--- THE INPUT ---

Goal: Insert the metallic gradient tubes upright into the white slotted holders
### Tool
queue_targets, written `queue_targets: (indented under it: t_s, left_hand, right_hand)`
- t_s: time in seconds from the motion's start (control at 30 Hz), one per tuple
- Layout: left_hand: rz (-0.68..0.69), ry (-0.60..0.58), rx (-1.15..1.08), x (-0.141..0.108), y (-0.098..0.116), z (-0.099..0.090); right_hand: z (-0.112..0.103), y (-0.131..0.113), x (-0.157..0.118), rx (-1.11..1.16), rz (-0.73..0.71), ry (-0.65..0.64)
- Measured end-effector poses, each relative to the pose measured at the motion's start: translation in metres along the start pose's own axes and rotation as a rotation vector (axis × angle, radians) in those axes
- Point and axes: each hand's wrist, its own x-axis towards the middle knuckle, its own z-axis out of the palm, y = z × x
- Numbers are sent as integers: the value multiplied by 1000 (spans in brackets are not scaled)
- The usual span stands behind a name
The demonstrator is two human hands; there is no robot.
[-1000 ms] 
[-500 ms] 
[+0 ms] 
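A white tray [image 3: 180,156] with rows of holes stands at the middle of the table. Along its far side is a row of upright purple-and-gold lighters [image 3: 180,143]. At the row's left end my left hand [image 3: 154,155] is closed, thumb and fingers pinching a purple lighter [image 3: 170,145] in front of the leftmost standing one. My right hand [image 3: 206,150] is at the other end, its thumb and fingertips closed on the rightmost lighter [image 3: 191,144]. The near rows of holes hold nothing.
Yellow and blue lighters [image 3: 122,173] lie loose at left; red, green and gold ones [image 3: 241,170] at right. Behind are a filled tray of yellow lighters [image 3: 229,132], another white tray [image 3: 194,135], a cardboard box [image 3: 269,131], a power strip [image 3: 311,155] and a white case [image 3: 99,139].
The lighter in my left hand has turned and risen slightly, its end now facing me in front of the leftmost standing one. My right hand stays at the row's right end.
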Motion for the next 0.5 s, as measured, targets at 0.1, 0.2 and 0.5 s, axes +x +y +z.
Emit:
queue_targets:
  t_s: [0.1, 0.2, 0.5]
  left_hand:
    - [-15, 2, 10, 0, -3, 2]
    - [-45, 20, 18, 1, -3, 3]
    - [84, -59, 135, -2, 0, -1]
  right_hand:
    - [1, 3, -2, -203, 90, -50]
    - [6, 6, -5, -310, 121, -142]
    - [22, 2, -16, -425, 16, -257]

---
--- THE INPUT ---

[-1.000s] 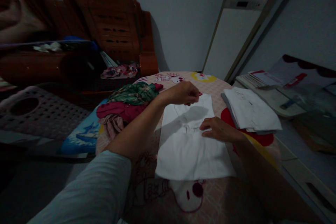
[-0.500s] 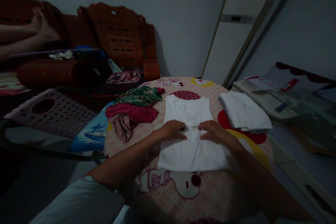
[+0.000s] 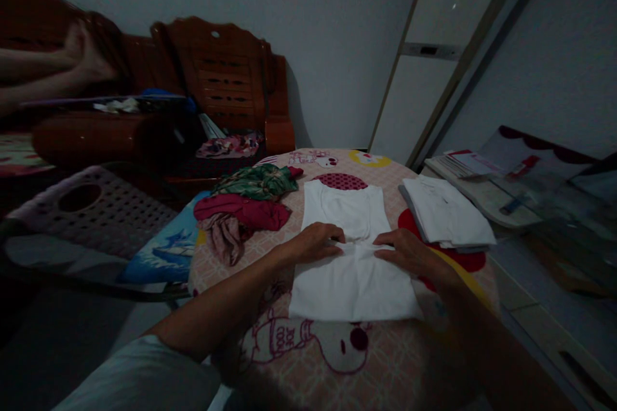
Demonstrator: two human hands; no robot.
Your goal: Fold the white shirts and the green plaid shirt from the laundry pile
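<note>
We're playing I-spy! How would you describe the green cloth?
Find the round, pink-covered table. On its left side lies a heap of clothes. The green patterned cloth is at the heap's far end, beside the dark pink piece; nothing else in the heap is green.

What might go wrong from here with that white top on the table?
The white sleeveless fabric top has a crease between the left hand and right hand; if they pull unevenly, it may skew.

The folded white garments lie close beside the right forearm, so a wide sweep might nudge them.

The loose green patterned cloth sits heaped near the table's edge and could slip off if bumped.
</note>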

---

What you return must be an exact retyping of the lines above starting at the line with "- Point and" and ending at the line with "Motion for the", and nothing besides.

§ **RESPONSE TO THIS TASK**
- Point and axes: each hand's wrist, its own x-axis towards the middle knuckle, its own z-axis out of the palm, y = z × x
- Numbers are sent as integers: the value multiplied by 1000 (spans in brackets are not scaled)
- The usual span stands behind a name
The demonstrator is two human hands; there is no robot.
[-1000 ms] 
[-500 ms] 
[+0 ms] 
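A white tray [image 3: 180,156] with rows of holes stands at the middle of the table. Along its far side is a row of upright purple-and-gold lighters [image 3: 180,143]. At the row's left end my left hand [image 3: 154,155] is closed, thumb and fingers pinching a purple lighter [image 3: 170,145] in front of the leftmost standing one. My right hand [image 3: 206,150] is at the other end, its thumb and fingertips closed on the rightmost lighter [image 3: 191,144]. The near rows of holes hold nothing.
Yellow and blue lighters [image 3: 122,173] lie loose at left; red, green and gold ones [image 3: 241,170] at right. Behind are a filled tray of yellow lighters [image 3: 229,132], another white tray [image 3: 194,135], a cardboard box [image 3: 269,131], a power strip [image 3: 311,155] and a white case [image 3: 99,139].
The lighter in my left hand has turned and risen slightly, its end now facing me in front of the leftmost standing one. My right hand stays at the row's right end.
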Motion for the next 0.5 s, as measured, targets at 0.1, 0.2 and 0.5 s, axes +x +y +z.

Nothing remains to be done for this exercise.